Thursday, May 07, 2015

Credit the Herald OPED page for opening daylight on FPL's crazy plan to build new nuclear reactors at Turkey Point ... by gimleteye

I'm impressed: the Miami Herald actually printed an OPED critical of FPL's outrageous plan to put $24 billion in new nuclear reactors at Turkey Point, co-written by four of Miami's outstanding public officials willing to stand up to the corporate leviathan. Impressed, because The Miami Herald has been welded to the hip to FPL since the beginning of time.

The one point that the OPED writers miss: FPL argues that its nuclear plant is elevated against the likelihood of sea level rise, but its ratepayer base is not.

Regulators are transfixed by the lower-end estimate of sea level rise, but the radar-image maps do not lie: during the service lifetime of the planned reactors, FPL's rate base will be severely eroded in South Florida. That could happen years before we are literally navigating streets in boats because insurance, mortgages and financing will have rolled up their welcome mats and moved away.

The point: the entire business model of FPL is subject to disruption by climate change. For the time being, it is government-sanctioned policies like "early cost recovery" that compensates FPL executives that are blocking any daylight on these issues -- although the Herald OPED is a new crack in the shield.

How utilities expect to meet the threats of sea level rise and climate change ought to be required reporting by the SEC; not just for FPL and all the nation's publicly owned utilities. (Not to mention, the impact of consumer-level energy storage like the battery planned by Tesla in its new $5 billion manufacturing facility.)

I recommend viewing online the week-long series on sea level rise and Florida, broadcast by MSNBC "The Ed Show" featuring some of Miami's leaders on climate change like Dr. Harold Wanless, chairman of the Department of Geological Sciences at the University of Miami. Begin, by clicking this link and start with "Rising sea levels threaten major cities".

Miami Herald: FPL’s nuclear-power plan regressive, harmful

To contact NRC with your comments (hit "comment now" on right side of page)
Florida Power &Light argues that its new nuclear project is environmentally friendly, that it will benefit us economically, and that its future plans at Turkey Point are safe. Unfortunately, none of these claims are accurate.

FPL is currently seeking approval from the federal Nuclear Regulatory Commission for two new nuclear reactors at Turkey Point and miles of 10-story transmission lines in residential Miami-Dade County and downtown Miami.
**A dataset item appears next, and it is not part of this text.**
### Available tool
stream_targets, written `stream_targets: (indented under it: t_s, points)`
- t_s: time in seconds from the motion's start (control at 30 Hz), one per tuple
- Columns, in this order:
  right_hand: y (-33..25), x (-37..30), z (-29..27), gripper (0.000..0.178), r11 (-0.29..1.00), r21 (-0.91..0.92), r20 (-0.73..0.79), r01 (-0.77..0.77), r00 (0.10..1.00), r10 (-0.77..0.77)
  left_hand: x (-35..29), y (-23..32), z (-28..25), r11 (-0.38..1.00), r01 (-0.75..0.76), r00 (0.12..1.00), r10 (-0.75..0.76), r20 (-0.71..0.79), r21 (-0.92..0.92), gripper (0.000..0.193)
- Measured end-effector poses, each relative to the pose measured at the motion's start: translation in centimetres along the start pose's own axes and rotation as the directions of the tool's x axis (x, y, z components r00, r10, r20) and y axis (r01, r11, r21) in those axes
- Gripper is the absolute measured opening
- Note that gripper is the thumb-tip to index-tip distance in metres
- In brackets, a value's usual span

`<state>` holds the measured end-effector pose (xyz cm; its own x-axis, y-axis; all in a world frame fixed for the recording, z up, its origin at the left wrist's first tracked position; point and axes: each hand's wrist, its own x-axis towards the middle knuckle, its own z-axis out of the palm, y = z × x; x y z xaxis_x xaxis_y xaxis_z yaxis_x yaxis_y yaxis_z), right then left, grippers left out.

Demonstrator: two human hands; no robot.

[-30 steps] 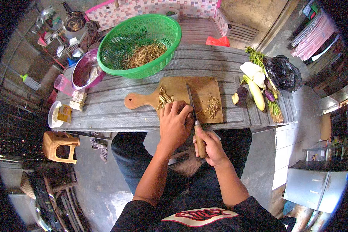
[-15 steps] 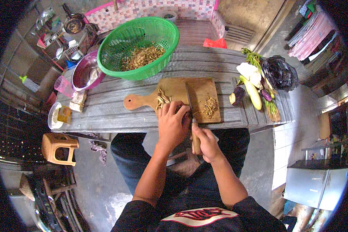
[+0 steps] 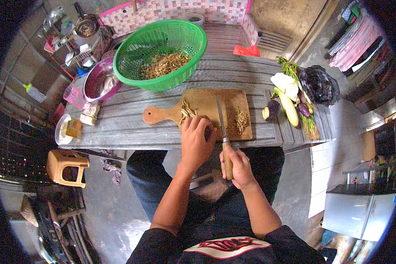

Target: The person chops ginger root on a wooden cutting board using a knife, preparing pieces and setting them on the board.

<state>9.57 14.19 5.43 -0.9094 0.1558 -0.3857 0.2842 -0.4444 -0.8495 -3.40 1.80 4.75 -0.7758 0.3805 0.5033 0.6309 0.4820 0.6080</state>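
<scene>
A wooden cutting board (image 3: 207, 99) with a rounded handle lies at the table's near edge. My left hand (image 3: 197, 140) presses on it with curled fingers, closed over a bunch of thin pale-brown strips (image 3: 188, 112) whose ends stick out beyond the fingers. My right hand (image 3: 239, 169) grips the wooden handle of a kitchen knife (image 3: 221, 116). The blade points away from me over the board, just right of my left fingertips and apart from them. Small chopped pieces (image 3: 241, 121) lie heaped on the board's right side.
A green plastic basket (image 3: 193, 57) with chopped bits stands behind the board, beside a purple basin (image 3: 89, 83). At right lie a pale long eggplant (image 3: 288, 108), a cut purple vegetable (image 3: 271, 110) and a black plastic bag (image 3: 317, 86). A clear tub (image 3: 64, 132) sits far left.
The knife has moved right, away from my left fingertips, and its blade now shows its flat side more. My right hand shifted slightly right and toward me; my left hand stays over the strips.
</scene>
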Motion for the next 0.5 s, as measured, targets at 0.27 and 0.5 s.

FPL’s project would reduce the availability of fresh water for our communities, it would commit South Florida to antiquated and expensive nuclear technology from last century, and it would render our electric system vulnerable to storm surges from rising seas. FPL ignores these difficult facts.

Nuclear plants consume vast amounts of water to keep reactors cool. FPL currently accounts for less than 1 percent of the water used in Miami-Dade County, but a nuclear expansion would raise that to 10 percent of water usage. In two decades, the demands on our limited water supply are already projected to skyrocket. FPL emphasizes that the primary cooling system will use reclaimed wastewater. But it ignores the inconvenient fact that its backup cooling system will also draw over 7 billion gallons of water a year from Biscayne Bay and the Biscayne Aquifer, our only source of drinking water, threatening the coastal Everglades, Biscayne National Park, and South Dade well fields. Given the anticipated demands on our shrinking water supply, FPL’s water grab is an irresponsible use of resources.

When the Turkey Point expansion was first proposed, the projected cost was about $7 billion. The latest projections are $20 billion. Nuclear expansion might make sense for FPL’s shareholders but it doesn’t for us.

FPL’s project commits us to expensive nuclear power for the next 60 years without fairly evaluating more cost-effective energy that does not require local storage of radioactive waste. The cheapest, cleanest and safest way to meet our energy needs is through energy conservation and efficiency. Conservation is one-fifth the cost of nuclear generation, yet FPL opposes conservation standards and presses for nuclear, the most expensive and risky investment available. Given the falling prices of solar power and new batteries, we question the wisdom of committing customers to $20 billion worth of last century’s technology, while closing the door on cheaper, safer and more environmentally responsible options.

Florida law allows FPL to charge its customers for the licensing and construction costs for this project. In the past three years, FPL has charged us $209 million. Even if FPL never completes the new reactors, it keeps our money. These charges include new transmission lines in Everglades National Park and the heart of Miami-Dade’s dense commercial and residential neighborhoods. Massive 105-foot tall towers along Dixie Highway would cut through Pinecrest, South Miami, Coral Gables, Coconut Grove, and then Brickell, on their way into downtown Miami, carving tens of millions annually from the county’s tax base and killing thousands of jobs in the process. The proposed transmission lines will not be built to Florida hurricane safety standards. If a tower buckles during a storm, it could destroy the Metrorail and surrounding homes.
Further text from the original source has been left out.